In 2023, people are starting to familiarize themselves with the idea of a digital prison, but what is it? The digital prison idea suggests that as a species, we are moving closer and closer to a state of society in which we will be asked, coerced, or even forced to utilize a digital identity to engage with aspects of life that we currently utilize freely, such as the internet, online and conventional shopping, voting, or accessing personal finances.

To many, the idea seems conspiratorial or generated from a paranoid science fiction novel, but some of the effects already permeate the “free” West. In some places, like China, this digital panopticon is already functioning in the form of a Social Credit System used to surveille, control, and conform China’s citizens into inert, malleable pawns of the state and everything it “provides”.

Like most issues in 2023, the digital prison is no different in that two loud voices on either “side” of the metaphorical aisle are speaking up in defiance or defense of the issue at hand. Some take no conscious consideration for what they identify as the flow of modern technology and its continued development. Those wary of the idea of perpetual digital bonds in society are those “paranoid” theorists. In the case of the digital prison, I see the validity in skepticism.

This issue permeates borders and cultures. It has no regard for personal preferences, religious or cultural beliefs. And the defenders of such an idea do not seem to know exactly what they are supporting. That is in part because the current effects are normalized, people are conditioned to accept them. As for the future terrors, they have yet to be fathomed or revealed.

There is clear rhetoric that divides the issue, however. For example, I have seen comments on TikTok — relating to the quiet revolts against Sadiq Khan’s Ulez System expansion in England — that go as follows:

“Why are the cameras a problem if you are not a criminal?” or “Why is it a problem if you have nothing to hide?”

Such rhetoric misses the mark entirely.

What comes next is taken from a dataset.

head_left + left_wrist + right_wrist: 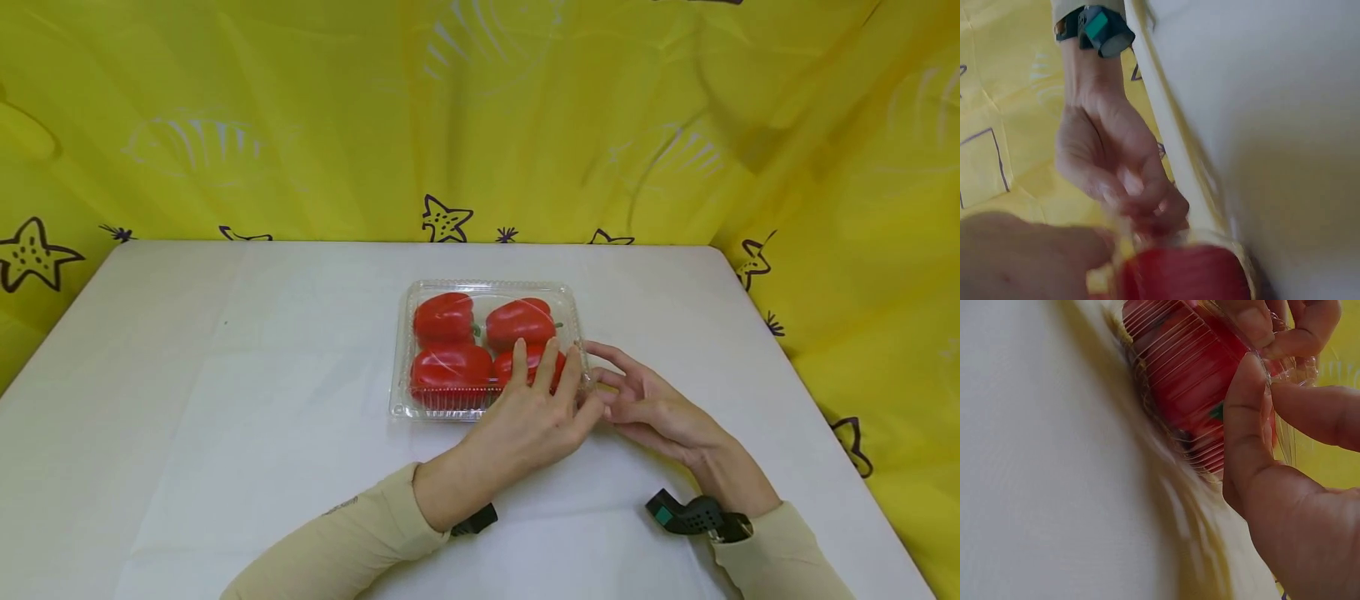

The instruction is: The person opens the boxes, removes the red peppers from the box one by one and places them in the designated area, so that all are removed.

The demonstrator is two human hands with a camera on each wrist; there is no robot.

The disagreement that anti-digital-prison folks have is not with the principles behind some of the 21st century’s technological developments, it is disagreement with the collective effect; the notion that an individual of a society — who might otherwise choose to be free and unrestricted from digital burdens — must also be forced into compliance in order to play “the game” that is civilization.

The Ulez System in the UK is a good example of this: I would imagine that most people in UK would agree that crime should be reduced and criminals held accountable; that a reasonable element of policing, patrolling, undercover work, and surveillance may even be acceptable to do so. What is not acceptable, however, is the establishment of a surveillance network, seeing everything all the time, that backlogs the personal lives, actions, and whereabouts of all of the UK’s citizens.

So we can see the problem here with rampant digital “progress”; there are great principles and functions being made by technology, but the employment of such capabilities is lacking the classic Jurassic Park treatment:

“Your scientists were so preoccupied with whether they could, they didn’t stop to think if they should.”

It is in this idea — the application of technology, and the potentially tyrannical and sinister goals behind it — that we return to the collective effects of various tech that define what the digital prison is.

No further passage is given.